Le lingot est repassé sous $4,000 l'once mardi, alors que l'onde de choc du conflit au Moyen-Orient s'est atténuée et que les investisseurs se recentrent sur une Réserve fédérale qui pourrait encore durcir sa politique monétaire.
Cette évolution place l'or en voie d'enregistrer son pire mois depuis la chute liée à la crise financière de 2008, un net retournement pour un actif qui avait démarré l'année avec un fort élan.

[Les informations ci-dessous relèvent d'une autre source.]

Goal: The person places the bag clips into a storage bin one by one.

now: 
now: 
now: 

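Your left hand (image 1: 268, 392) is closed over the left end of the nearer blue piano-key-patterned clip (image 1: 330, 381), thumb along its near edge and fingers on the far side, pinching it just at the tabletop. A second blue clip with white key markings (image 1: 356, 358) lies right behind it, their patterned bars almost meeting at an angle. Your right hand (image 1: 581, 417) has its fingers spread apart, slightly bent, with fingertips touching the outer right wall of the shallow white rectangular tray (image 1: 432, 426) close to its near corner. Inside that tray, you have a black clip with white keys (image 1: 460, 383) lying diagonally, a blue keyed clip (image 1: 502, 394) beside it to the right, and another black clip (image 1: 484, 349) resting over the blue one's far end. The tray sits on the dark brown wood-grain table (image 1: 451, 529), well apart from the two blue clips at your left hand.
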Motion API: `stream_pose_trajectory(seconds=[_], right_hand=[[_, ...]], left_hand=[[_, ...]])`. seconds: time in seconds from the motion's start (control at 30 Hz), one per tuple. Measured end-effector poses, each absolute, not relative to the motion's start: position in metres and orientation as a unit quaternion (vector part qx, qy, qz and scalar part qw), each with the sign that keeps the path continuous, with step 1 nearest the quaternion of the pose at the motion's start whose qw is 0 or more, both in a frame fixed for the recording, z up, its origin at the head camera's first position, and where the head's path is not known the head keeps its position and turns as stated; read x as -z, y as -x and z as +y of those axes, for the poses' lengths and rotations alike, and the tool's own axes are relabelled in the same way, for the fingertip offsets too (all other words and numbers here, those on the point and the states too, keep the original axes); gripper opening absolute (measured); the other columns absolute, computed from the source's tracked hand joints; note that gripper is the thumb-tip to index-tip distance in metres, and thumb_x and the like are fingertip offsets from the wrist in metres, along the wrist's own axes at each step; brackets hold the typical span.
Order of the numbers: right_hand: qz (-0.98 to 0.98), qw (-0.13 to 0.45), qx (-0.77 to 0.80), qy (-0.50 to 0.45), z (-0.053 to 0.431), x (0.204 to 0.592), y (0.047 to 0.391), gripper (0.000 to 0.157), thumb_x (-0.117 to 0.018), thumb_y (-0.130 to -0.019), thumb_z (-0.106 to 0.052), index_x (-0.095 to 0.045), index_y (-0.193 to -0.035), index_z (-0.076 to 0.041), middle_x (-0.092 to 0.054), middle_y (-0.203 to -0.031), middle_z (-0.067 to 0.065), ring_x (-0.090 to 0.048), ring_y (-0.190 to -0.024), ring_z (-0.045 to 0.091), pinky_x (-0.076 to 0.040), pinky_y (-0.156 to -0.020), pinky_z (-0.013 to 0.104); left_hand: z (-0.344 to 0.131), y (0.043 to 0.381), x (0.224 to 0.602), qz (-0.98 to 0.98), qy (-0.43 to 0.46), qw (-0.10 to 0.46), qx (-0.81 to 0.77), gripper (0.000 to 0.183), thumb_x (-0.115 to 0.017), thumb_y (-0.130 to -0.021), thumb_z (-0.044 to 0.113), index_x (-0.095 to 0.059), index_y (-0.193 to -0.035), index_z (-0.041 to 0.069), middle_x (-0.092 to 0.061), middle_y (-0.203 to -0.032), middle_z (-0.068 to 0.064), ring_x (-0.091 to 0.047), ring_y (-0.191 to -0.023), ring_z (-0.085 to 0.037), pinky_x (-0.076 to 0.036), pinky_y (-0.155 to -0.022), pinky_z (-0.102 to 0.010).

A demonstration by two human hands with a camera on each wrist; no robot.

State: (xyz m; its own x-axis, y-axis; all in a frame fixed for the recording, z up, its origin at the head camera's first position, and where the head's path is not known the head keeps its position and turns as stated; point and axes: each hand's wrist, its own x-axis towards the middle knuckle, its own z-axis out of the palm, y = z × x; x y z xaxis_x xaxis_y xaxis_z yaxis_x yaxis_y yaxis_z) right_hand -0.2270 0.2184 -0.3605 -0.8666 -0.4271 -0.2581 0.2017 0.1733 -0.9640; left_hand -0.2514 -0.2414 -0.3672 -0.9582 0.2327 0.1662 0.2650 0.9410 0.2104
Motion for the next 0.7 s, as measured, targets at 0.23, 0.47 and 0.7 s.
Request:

Les paris sur les taux l'emportent sur la demande refuge
L'or au comptant a chuté de 1.5% à $3,956.92 l'once en début de séance, portant la baisse de juin à 12.7%.
Les contrats à terme américains sur l'or pour livraison en août ont chuté de 1.7% à $3,969.30. La baisse mensuelle serait la quatrième consécutive pour le métal et sa première contraction trimestrielle depuis 2024.
La pression ne provient pas d'une seule source.
L'inflation reste élevée, la récente flambée du pétrole a maintenu des risques haussiers sur les prix, et les opérateurs intègrent à nouveau la probabilité de taux américains plus élevés.
Les marchés anticipent trois hausses de la Fed cette année, avec une probabilité d'une action en septembre d'environ 64%.
Cela compte pour l'or car le lingot ne génère pas de rendement. Lorsque l'argent liquide et les obligations rapportent davantage, l'argument en faveur de la détention de métal devient plus difficile à défendre.
La vigueur du dollar accentue la pression
Le dollar fait également des dégâts. La monnaie américaine se dirigeait vers une deuxième hausse mensuelle, augmentant le coût de l'or pour les acheteurs utilisant d'autres devises.
Cela a affaibli l'élan refuge habituel, même si le contexte géopolitique est loin d'être calme.
Les analystes de Marex estiment que la combinaison d'une inflation élevée, d'attentes de taux plus fortes et d'un dollar plus ferme est suffisamment puissante pour l'emporter sur les arguments haussiers qui soutiennent normalement l'or en temps de crise.
Autrement dit, le marché traite le lingot moins comme une protection contre l'inflation et davantage comme un actif sensible aux taux.
Les investisseurs se tournent désormais vers les données sur l'emploi aux États-Unis pour le prochain signal.
Le rapport ADP sur l'emploi et les nonfarm payrolls sont attendus cette semaine, et un chiffre de l'emploi résilient rendrait plus difficile pour la Fed d'adoucir son ton.
Le recul du pétrole atténue une crainte, mais pas toutes
Le recul du brut a atténué une partie de l'urgence liée au risque d'inflation.
Le Brent était proche de $72 le baril, autour des niveaux d'avant-guerre, alors que les opérateurs évaluaient de possibles pourparlers États-Unis-Iran à Doha.
La situation reste fragile, Téhéran semant le doute quant à la tenue de réunions directes.
Pour l'or, cela laisse une configuration chaotique pour le second semestre. Les analystes de Marex envisagent une large fourchette comprise entre $3,500 et $4,400, ce qui suggère de la place pour la volatilité plutôt que pour une tendance nette.
L'argent a reculé de 2% à $57.13 l'once, le platine a perdu 1.1% à $1,557.21 et le palladium a glissé de 0.4% à $1,208.17.
Les trois se dirigeaient également vers des pertes mensuelles et trimestrielles, ce qui en fait un réajustement plus large des métaux précieux, et pas seulement une histoire concernant l'or.